**What is being asked**
Produce an exact transcription of the listing below, omitting the pictures.

**Raw data**
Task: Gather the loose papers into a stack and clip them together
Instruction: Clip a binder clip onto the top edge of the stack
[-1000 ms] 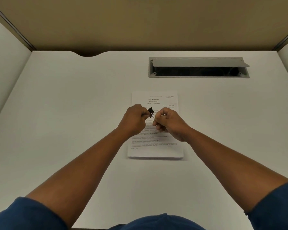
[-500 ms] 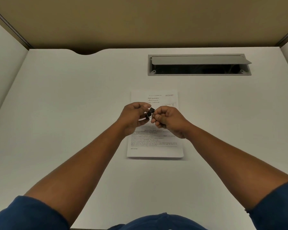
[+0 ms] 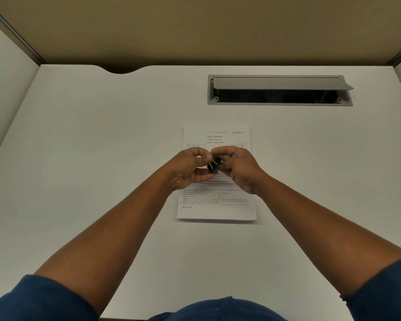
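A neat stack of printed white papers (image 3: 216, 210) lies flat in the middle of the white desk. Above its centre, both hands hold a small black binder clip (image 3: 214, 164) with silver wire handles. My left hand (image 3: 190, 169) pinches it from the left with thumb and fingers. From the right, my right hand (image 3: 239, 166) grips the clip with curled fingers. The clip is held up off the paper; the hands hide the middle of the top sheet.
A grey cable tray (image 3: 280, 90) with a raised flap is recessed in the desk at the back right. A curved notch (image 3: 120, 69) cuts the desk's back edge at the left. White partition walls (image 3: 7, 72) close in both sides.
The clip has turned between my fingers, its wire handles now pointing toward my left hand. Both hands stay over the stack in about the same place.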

**Response below**
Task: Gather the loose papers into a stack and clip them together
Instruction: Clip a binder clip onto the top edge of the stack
[-1000 ms] 
[-500 ms] 
[+0 ms] 
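A neat stack of printed white papers (image 3: 216, 210) lies flat in the middle of the white desk. Above its centre, both hands hold a small black binder clip (image 3: 214, 164) with silver wire handles. My left hand (image 3: 190, 169) pinches it from the left with thumb and fingers. From the right, my right hand (image 3: 239, 166) grips the clip with curled fingers. The clip is held up off the paper; the hands hide the middle of the top sheet.
A grey cable tray (image 3: 280, 90) with a raised flap is recessed in the desk at the back right. A curved notch (image 3: 120, 69) cuts the desk's back edge at the left. White partition walls (image 3: 7, 72) close in both sides.
The clip has turned between my fingers, its wire handles now pointing toward my left hand. Both hands stay over the stack in about the same place.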

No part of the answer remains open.